El BCE afirma que España necesita una “valoración realista” de la banca

Draghi mantiene los tipos en contra de la opinión de varios consejeros de la institución

Se muestra a favor de las ayudas directas a las entidades, pero con condiciones

Anuncia una ampliación de las facilidades de liquidez, pero solo las de corto plazo

El presidente del Banco Central Europeo, Mario Draghi, ha advertido este miércoles al Gobierno español que la clave para llevar a cabo la recapitalización de la banca, foco de las dudas que en estos momentos se ciernen sobre España, está en hacer un “análisis realista” de las necesidades de las entidades. Junto a la evaluación del sector, que según ha avanzado hoy el ministro Luis de Guindos se conocerá dentro de dos semanas, Draghi también ha pedido realismo a la hora de calcular la capacidad del Estado para captar estos fondos sin recurrir a fuentes externas de financiación. Con las dos cifras sobre la mesa y en función de cuál sea la más grande, el Ejecutivo deberá decidir entonces si acude a los fondos europeos de rescate, ha añadido.

“El BCE no empuja a ningún Gobierno a acudir a los fondos e rescate", ha asegurado Draghi en la rueda de prensa en la que ha comentado la decisión del instituto emisor de dejar los tipos de interés en el mínimo del 1%. "Depende de España decidir si acude o no al fondo de rescate", ha dicho.

Sobre de dónde saldrán los fondos para la banca en el caso probable de que el Estado no pueda reunirlos por sus propios métodos, el economista italiano se ha mostrado abierto a que reciban ayuda directa de los fondos de rescate (en concreto del Mecanismo de Estabilidad que entrará en vigor el 1 de julio) pese a la oposición de Alemania a esta medida. No obstante, ha matizado que para ello habría que modificar sus estatutos y ha advertido de que su uso implica una serie de condiciones no solo para las entidades, si no también para el propio Gobierno.

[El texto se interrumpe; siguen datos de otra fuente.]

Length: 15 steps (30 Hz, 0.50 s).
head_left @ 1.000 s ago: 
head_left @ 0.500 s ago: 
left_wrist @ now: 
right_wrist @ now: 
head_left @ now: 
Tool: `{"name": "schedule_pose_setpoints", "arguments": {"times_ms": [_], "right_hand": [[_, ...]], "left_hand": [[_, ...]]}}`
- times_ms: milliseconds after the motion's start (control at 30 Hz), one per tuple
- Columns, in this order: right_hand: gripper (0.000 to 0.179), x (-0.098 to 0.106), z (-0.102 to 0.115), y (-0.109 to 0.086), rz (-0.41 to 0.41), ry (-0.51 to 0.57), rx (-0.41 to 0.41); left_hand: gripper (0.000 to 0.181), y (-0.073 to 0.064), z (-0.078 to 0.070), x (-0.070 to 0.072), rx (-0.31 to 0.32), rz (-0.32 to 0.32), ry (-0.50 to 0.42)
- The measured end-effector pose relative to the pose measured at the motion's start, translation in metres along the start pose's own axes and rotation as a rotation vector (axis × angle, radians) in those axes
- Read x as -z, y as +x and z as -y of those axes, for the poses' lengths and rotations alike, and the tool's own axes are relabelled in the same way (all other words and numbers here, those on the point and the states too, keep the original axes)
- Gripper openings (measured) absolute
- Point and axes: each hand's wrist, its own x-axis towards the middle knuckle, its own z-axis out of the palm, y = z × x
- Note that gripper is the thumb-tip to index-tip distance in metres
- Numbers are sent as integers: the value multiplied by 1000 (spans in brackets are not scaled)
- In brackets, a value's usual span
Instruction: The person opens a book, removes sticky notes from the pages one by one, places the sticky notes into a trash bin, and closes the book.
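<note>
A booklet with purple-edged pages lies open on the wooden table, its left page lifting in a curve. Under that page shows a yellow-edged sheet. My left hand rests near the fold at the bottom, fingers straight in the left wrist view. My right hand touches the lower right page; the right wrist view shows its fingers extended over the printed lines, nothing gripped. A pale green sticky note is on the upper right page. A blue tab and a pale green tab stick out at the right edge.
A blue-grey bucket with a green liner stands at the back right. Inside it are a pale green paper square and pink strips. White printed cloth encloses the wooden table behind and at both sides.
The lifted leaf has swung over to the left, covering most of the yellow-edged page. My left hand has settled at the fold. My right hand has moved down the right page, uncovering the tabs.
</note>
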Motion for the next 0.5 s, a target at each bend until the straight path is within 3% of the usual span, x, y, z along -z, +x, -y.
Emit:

En cuanto a los tipos de interés, Draghi ha revelado que “un pequeño número” de los consejeros de la Autoridad Monetaria se ha mostrado a favor de rebajarlos, pero que al final se ha decidido dejarlos como están por consenso. Con vistas al futuro ha garantizado que el BCE “vigilará de cerca” la evolución de la economía y ha asegurado que está listo para actuar en caso de un deterioro mayor de lo esperado de la situación.

Zona euro en recesión

El panorama económico que dibuja el BCE es el de una eurozona en recesión o prácticamente estancada en 2012 y ha empeorado ligeramente sus previsiones para el próximo ejercicio con un avance de hasta el 2%, dos décimas menos de lo que esperaba en marzo. No obstante, Draghi ha advertido de que el escenario base en el que se basan estas proyecciones recoge una reducción de las tensiones financieras y una “demanda externa boyante". Algo que, según los últimos datos correspondientes al segundo trimestre, no se está materializando, ha admitido. Por tanto, ha alertado de que los riesgos a la baja sobre la economía han aumentado y ha señalado que hay posibilidades de que los problemas que sufren los mercados financieros se trasladen a la economía real, lo que daría al traste con sus previsiones y le daría motivos para situar los tipos de interés por debajo del 1%, una decisión sin precedentes en la era euro. En cualquier caso, de las palabras del presidente del BCE no se puede extraer una voluntad clara de rebajar el precio del dinero en julio.

Sin abandonar el apartado de los futuribles, Draghi de momento descarta reabrir la barra libre a tres años de liquidez para la banca (conocida como LTRO). "Ya hemos hecho dos operaciones, que han evitado otros problemas", ha señalado en referencia a que se esquivó una eventual crisis de crédito. Ahora, ha argumentado, hay otros problemas y los indicadores de liquidez son mejores que los que había en noviembre.

“Hay liquidez en algunas partes y escasez en otra, hay que preguntarse por qué”, ha resaltado Draghi al tiempo que ha señalado que algunos problemas no tienen nada que ver con la política monetaria y no sería adecuado que el BCE haga lo que tendrían que hacer otros. "Los temores de los mercados no están infundados", ha declarado dentro del capítulo de reproches a los Gobiernos. Esto supone asumir un riesgo real de que los problemas se agraven, pero los inversores no deberían "subestimar" el compromiso de los países con el euro, ha suavizado.

Eso sí, ha confirmado que se amplía hasta el 15 de enero de 2013 las actuales subasta a uno y tres meses sin límite de demanda para garantizar que las entidades viables puedan financiarse.